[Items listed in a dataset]

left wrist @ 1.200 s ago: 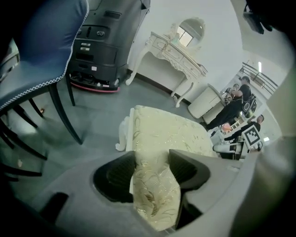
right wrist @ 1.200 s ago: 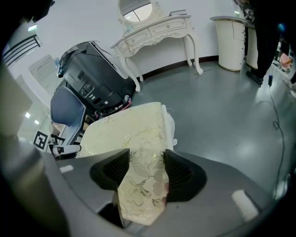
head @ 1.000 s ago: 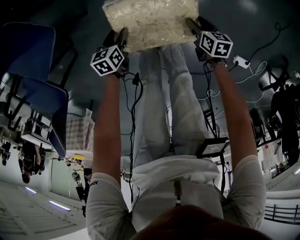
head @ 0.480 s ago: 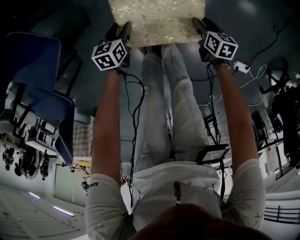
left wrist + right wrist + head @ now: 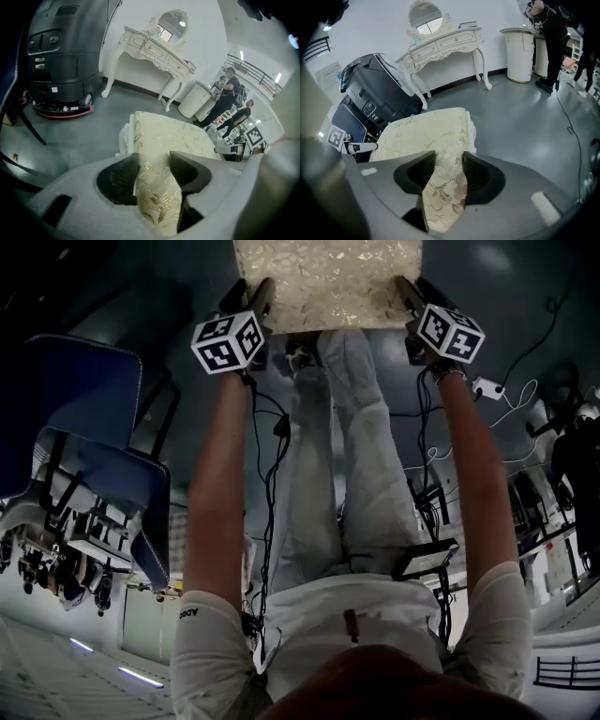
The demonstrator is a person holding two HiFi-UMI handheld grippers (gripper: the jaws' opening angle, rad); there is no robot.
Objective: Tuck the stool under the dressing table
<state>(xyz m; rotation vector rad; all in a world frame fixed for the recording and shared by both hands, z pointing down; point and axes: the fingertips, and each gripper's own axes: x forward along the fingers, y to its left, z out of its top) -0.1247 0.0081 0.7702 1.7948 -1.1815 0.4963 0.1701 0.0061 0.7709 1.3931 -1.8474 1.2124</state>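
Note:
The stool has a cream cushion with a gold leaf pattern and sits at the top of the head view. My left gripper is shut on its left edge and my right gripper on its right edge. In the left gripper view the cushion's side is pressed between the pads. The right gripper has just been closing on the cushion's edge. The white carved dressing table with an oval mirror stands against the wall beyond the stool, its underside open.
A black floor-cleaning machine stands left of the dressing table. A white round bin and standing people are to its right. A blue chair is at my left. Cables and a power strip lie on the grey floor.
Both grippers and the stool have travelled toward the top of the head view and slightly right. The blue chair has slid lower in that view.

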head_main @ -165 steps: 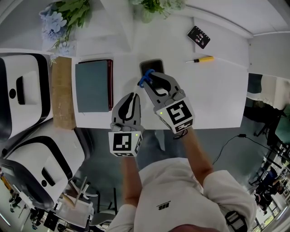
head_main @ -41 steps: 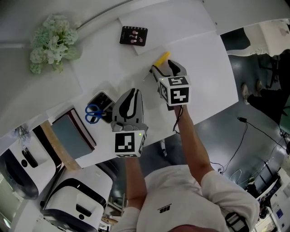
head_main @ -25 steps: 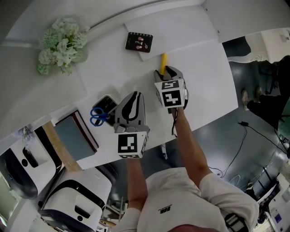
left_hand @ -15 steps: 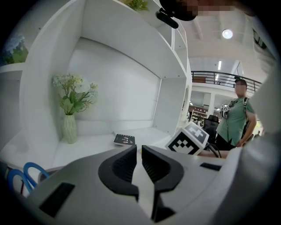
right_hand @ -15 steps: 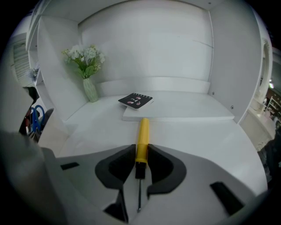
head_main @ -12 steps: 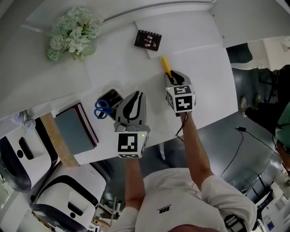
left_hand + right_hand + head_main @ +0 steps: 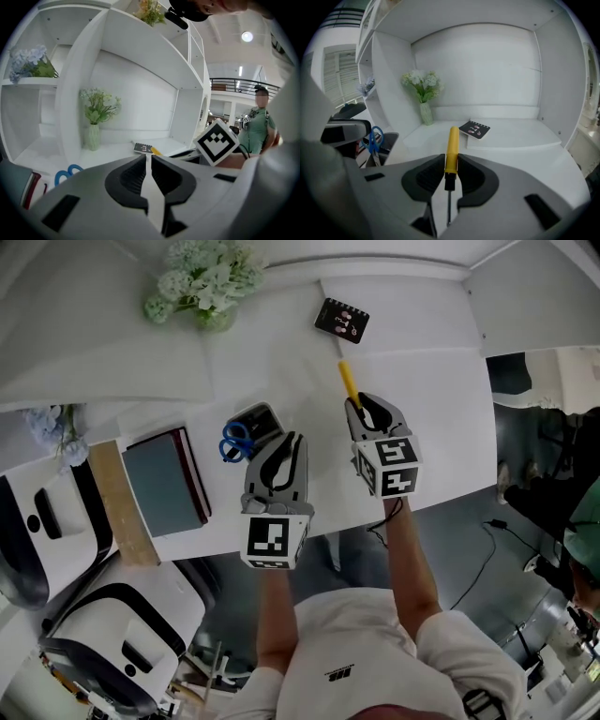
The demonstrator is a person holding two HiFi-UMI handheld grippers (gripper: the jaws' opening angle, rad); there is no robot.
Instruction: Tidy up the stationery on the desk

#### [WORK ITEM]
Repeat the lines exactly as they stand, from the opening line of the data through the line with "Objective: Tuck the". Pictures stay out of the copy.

#### [REPLY]
left wrist @ 1.200 s ago: 
right wrist @ 1.200 s ago: 
head @ 1.000 s ago: 
head @ 0.480 s ago: 
left wrist + right wrist + head @ now: 
The demonstrator is a person holding two HiFi-UMI handheld grippers (gripper: the jaws' opening angle, rad); there is no robot.
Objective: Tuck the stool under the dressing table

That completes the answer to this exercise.